On January 6, 2023, the Company issued 12,500 Common Shares to a former Director on exercise of options at an exercise price of $0.40 for total proceeds of $5,000. The share price at the time the options were exercised was $0.55.

On February 16, 2023, the Company closed a non-brokered private placement (the “Offering”) by issuing a total of 1,227,353 units of its common stock at a price of $0.52 per unit for gross proceeds of $638,224. The private placement consisted of three tranches, which closed on January 30, 2023, February 9, 2023, and February 16, 2023. Each unit consisted of one Common Share and one-half of one Common Share purchase warrant (the “Warrant”). Each full Warrant entitles the holder to acquire additional Common Share at a price of $0.62 exercisable within 18 months from the close of the respective tranche. In connection with this Offering, the Company paid $15,400 in legal fees and $56,342 in cash commissions. In addition, the Company issued 108,351 finders warrants (“Finders’ Warrants”) entitling the holder to acquire one Common Share at a price of $0.52 exercisable within 18 months from the close of the respective tranche. The Finders’ Warrants were valued at $26,517 using Black Scholes option pricing model with the following assumptions:


the following assumptions:
Share price $0.52 - $0.60
Exercise price $0.52
Exercise term 18 months
Risk free rate 3.9%
Volatility 79.16%- 80.10%

On February 22, 2023, the Company issued 218,000 Common Shares at $0.50 per share for total value of $109,000 to a vendor for services rendered in production and broadcasting media in accordance with the agreement dated August 15, 2022.
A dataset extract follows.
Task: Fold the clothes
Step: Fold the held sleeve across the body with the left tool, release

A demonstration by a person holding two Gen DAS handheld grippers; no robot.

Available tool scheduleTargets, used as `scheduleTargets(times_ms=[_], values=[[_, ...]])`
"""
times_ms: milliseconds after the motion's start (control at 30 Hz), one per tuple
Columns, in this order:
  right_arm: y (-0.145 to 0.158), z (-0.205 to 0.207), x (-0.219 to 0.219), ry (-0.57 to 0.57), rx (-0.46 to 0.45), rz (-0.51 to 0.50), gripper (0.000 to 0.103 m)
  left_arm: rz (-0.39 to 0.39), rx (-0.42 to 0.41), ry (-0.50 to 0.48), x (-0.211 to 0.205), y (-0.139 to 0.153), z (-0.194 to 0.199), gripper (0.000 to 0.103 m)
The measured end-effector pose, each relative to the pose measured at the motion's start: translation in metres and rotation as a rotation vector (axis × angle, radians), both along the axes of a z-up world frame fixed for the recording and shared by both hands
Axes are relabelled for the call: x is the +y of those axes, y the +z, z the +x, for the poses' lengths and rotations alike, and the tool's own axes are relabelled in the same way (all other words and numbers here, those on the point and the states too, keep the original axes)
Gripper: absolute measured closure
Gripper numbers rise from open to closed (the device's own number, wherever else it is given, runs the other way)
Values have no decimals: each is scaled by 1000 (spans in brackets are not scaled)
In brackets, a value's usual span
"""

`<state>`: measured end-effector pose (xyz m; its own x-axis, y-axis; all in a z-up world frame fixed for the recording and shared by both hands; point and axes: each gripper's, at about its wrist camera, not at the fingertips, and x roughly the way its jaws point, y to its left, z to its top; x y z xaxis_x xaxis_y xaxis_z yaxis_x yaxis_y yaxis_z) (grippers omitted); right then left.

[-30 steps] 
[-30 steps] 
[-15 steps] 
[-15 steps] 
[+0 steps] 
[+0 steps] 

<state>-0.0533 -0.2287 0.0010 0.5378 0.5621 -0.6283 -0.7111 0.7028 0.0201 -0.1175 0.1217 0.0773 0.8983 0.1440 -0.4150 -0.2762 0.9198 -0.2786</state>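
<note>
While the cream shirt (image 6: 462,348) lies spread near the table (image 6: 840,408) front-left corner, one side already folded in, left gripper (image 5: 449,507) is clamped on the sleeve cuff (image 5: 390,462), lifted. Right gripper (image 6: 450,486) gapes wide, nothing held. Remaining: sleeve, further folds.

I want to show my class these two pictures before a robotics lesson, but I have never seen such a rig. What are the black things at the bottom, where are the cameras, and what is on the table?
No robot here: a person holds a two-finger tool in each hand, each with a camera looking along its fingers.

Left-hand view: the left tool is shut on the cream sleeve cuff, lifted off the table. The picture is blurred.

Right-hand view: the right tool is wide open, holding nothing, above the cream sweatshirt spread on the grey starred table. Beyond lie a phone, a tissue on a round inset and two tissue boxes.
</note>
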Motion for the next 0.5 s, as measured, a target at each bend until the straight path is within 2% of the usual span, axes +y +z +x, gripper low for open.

On April 5, 2023, the Company completed a financing transaction with Sorbie. As part of the April Sorbie transaction, the Company issued a total of 1,169,118 April Sorbie Units . Each April Sorbie Unit consisted of one common share and one-half of one common share purchase warrant (“April Sorbie Warrant”). Each full April Sorbie Warrant entitles Sorbie to acquire one additional share at an exercise price of $0.68 exercisable until April 5, 2026. The Company allocated the fair value of the future April Sorbie Settlements expected to be received from the April Sorbie Transaction between all the components of the April Sorbie Transaction based on the guidance available under IAS 32. Based on this, on initial recognition of its fair value at $604,357, the Company allocated $256,278 to the April Sorbie Warrants with $348,079 allocated to the shares issued as part of the April Sorbie Transaction. Subsequently, at August 31, 2023, the fair value of the April Sorbie remaining monthly settlements was revalued at $314,655 and April Sorbie Warrants revalued at $156,645. In connection with April Sorbie Transaction, the Company paid cash of $13,000 in legal fees, which were recorded as share issuance cost.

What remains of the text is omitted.